Ya soy algo mayor. Tengo
noventa años y todos los días salgo a dar un paseo mañanero como me ha
recomendado mi médico de cabecera, un joven recién llegado al pueblo que receta
a todos sus pacientes gastar la suela de los zapatos, beber más agua y menos
vino, lo que es este facultativo no sabe ganar amigos.
A la hora de la comida mis
biznietos preguntan por mis andanzas, que con quién me he topado en mi caminata,
que si he ganado a mis amigos en el mus ‒como si hiciera falta preguntarlo‒ que
si he hablado mal del alcalde, y como siempre he tenido una imaginación exuberante
aderezo las novedades de mi rutina con vivos colores.
Unas veces encuentro a
Ruperto, mi amigo de la infancia, y me enumera todos sus achaques, también
saludo a Clotilde que cada vez que me ve me pide matrimonio, y a un melenudo
cubierto de tatuajes que me incita a probar un porro. Ni se te ocurra acercarte
a mi familia, le amenazo con el bastón.
Hoy el camino solitario
amenazando lluvia me llevó a la linde del bosque y paso a paso me fui
adentrando entre los árboles esquivando ladinas serpientes, espantando
pajarracos que me rozaban la boina con sus enormes alas, pisando monstruosas
arañas, cuando ¡de pronto!, se me puso frente a frente un famélico león.

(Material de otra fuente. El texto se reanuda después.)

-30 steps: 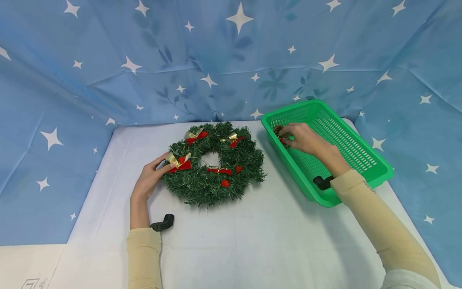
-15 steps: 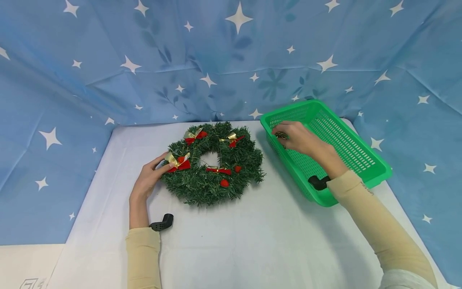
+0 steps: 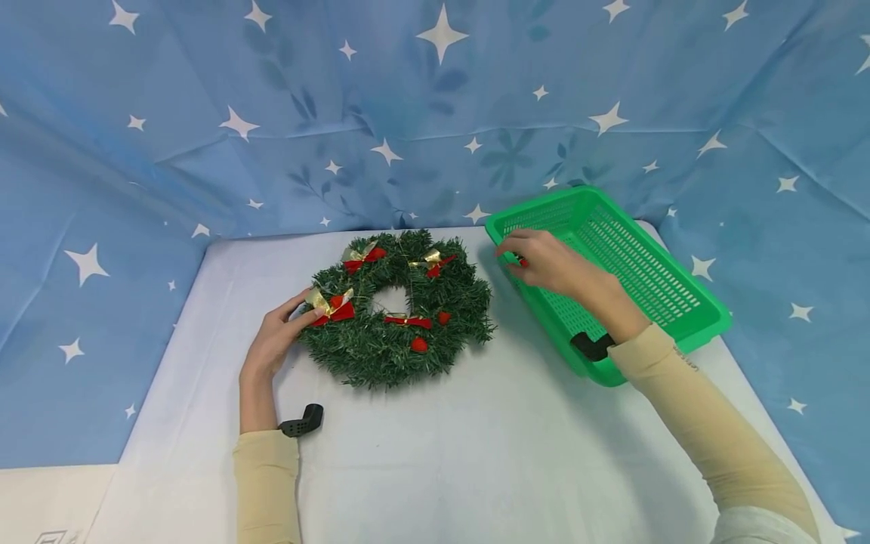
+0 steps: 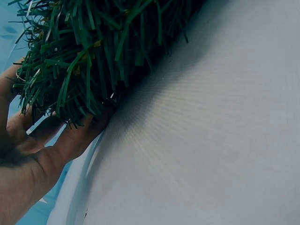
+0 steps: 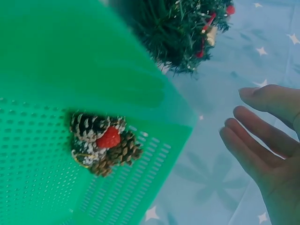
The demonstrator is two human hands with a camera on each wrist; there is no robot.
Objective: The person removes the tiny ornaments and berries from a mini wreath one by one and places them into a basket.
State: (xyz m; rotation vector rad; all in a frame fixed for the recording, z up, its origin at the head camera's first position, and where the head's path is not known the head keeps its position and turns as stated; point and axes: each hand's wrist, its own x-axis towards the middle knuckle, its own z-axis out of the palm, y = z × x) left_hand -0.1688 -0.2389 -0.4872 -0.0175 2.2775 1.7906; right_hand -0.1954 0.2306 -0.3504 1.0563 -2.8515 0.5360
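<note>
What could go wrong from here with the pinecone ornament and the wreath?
1. The pinecone cluster lies tight in a corner of the green basket, and the right hand is open and apart from it. A pinch there may be awkward, and the scales could catch in the mesh.
2. The left hand grips the wreath only at its left edge, so a push elsewhere might slide or turn it.
3. The thumb sits by a red and gold bow and might bend it.

From my view the white table [image 3: 476, 453] lies open toward six o'clock, while the wreath [image 3: 397, 310] blocks at eleven, the green basket [image 3: 652, 264] at two, and the blue starred backdrop [image 3: 408, 113] walls off twelve.
</note>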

Nos miramos a los ojos y le
hablé con raciocinio.
‒No te entusiasmes conmigo que
no soy buena presa, mírame bien, hueso y pellejo, nomás.
‒Tranquilo. No te haré daño ‒contestó
en un tono triste‒ aunque tengo bastante hambre. Esta tarde mi festín será un
joven con una leona pintada en el trasero, que cada día se burla de mí.

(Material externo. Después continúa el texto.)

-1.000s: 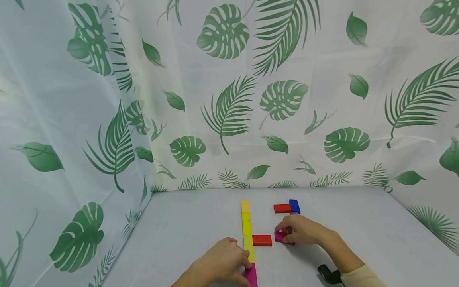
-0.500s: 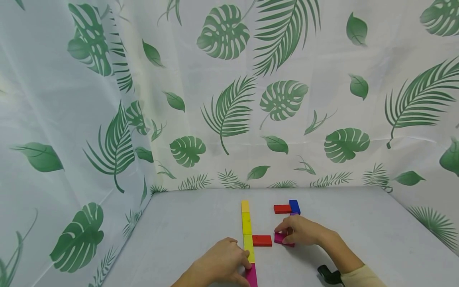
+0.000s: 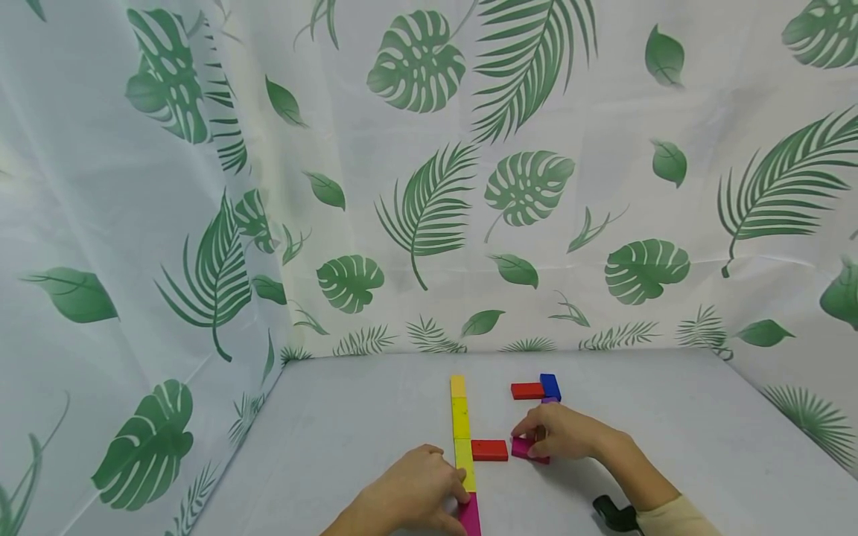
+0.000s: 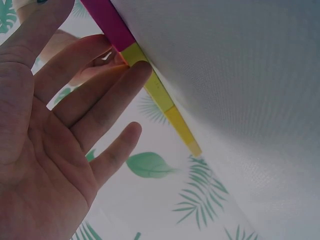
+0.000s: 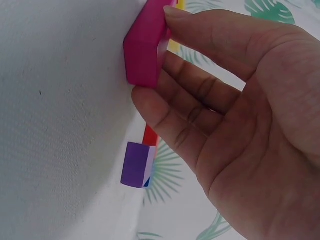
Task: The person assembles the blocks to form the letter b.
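In the head view, the right hand point(image 3: 559, 432) pinches a magenta block point(image 3: 525, 447) that lies on the grey table point(image 3: 362, 417), just to the right of a red block point(image 3: 489, 450). That red block lies crosswise against a line of yellow blocks point(image 3: 460, 424) running away from the person. The left hand point(image 3: 409, 499) rests at the near end of this line, its fingertips on the nearest yellow block and beside a second magenta block point(image 3: 471, 515) that ends the line. Farther back lie another red block point(image 3: 527, 390) and a blue block point(image 3: 550, 385), touching. In the left wrist view, the left hand point(image 4: 55, 135) is flat, fingers straight and slightly spread, one fingertip on the yellow line point(image 4: 160, 97). In the right wrist view, the right hand point(image 5: 235, 125) holds the magenta block point(image 5: 145, 45) between thumb and curled fingers point(image 5: 165, 120); a purple block point(image 5: 136, 165) lies just beyond on the table.
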Action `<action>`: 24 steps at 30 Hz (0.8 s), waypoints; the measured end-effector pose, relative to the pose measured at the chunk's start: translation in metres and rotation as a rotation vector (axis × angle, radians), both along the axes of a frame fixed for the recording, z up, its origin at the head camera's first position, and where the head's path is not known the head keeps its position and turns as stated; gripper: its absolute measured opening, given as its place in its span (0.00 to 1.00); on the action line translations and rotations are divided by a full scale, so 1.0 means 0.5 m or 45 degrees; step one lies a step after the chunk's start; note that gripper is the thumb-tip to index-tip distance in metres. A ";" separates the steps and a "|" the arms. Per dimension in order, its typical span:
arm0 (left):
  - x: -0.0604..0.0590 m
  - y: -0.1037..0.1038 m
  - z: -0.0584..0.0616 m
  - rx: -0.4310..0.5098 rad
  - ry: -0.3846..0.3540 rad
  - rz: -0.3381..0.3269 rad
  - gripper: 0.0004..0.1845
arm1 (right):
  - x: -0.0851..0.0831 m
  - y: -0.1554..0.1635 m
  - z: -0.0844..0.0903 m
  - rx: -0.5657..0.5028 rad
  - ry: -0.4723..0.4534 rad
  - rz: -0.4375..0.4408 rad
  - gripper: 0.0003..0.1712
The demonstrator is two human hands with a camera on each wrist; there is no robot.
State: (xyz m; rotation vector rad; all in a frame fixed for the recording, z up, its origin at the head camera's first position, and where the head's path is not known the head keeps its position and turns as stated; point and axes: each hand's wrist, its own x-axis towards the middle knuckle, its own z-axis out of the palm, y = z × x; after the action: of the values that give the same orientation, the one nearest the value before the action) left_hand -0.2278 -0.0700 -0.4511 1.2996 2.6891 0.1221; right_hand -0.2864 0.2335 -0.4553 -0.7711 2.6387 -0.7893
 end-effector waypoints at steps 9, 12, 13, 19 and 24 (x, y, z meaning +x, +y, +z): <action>-0.001 0.000 -0.001 0.001 -0.029 0.017 0.20 | 0.002 -0.005 0.002 -0.024 -0.050 0.006 0.17; 0.000 -0.001 0.000 0.003 -0.027 0.013 0.20 | 0.004 -0.005 0.003 -0.030 -0.055 0.009 0.17; 0.000 -0.001 0.000 0.001 -0.029 0.014 0.20 | 0.004 -0.006 0.003 -0.030 -0.055 0.009 0.17; -0.002 0.000 -0.003 -0.001 -0.014 0.005 0.21 | 0.006 -0.006 0.003 -0.034 -0.054 0.016 0.17; -0.004 0.000 -0.004 0.002 -0.006 0.002 0.21 | 0.006 -0.007 0.004 -0.040 -0.066 0.011 0.17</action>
State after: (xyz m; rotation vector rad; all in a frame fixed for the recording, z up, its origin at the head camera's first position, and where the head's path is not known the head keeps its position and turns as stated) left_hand -0.2297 -0.0701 -0.4532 1.2960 2.6869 0.1267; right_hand -0.2832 0.2301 -0.4534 -0.7598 2.5813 -0.8389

‒¿Por qué estás solo? Y ¿tu
manada?
‒La vejez amigo, la vejez. A
mi territorio llegó un león, buen mozo, engreído. intrépido que me robó el
liderazgo.
Nos sentamos a charlar
recostados en el tronco de un frondoso árbol, y entre unas cosas y otras
transcurrió la mañana. Es triste llegar a viejo y no poder salir a cazar, me
dijo.
Le rogué que no se comiera al
melenudo, el del tatuaje, que solo le diera un buen susto, a ver si se marchaba
del pueblo. Era una mala influencia para la juventud. Y prometí traerle carne
fresca todas las mañanas. El carnicero Perico, es un buen amigo mío, comenté, y
me dio la pata en señal de amistad. A paso lento regresé al calor de mi casa.
‒En esta isla no hay leones
‒sentenció el Séneca de mi casa que tiene once años.
‒Entonces era una pantera ‒y
de un trago me tomé mi vasito de vino tinto.
‒Tampoco hay panteras.
Este chaval es tan tozudo
como mi mujer que en gloria esté.
‒Pues sería un impala ‒y
alargué el vaso a mi nieta para que me echara más vino.
‒Imposible ‒y me miró como si
fuera el tonto de la familia.
Los niños de ahora con tanta
televisión, documentales, tablets y móviles, no respetan a sus mayores. Menos
mal que mi maltrecho ego fue redimido por el pequeño de cuatro años que
saltando a mi regazo pronunció alto y claro que, si su bisabuelo aseguraba haber
hablado con el rey de la selva, era la pura verdad. Mi bisa nunca miente.
Y lo
dijo con tal convicción que hasta me lo creí.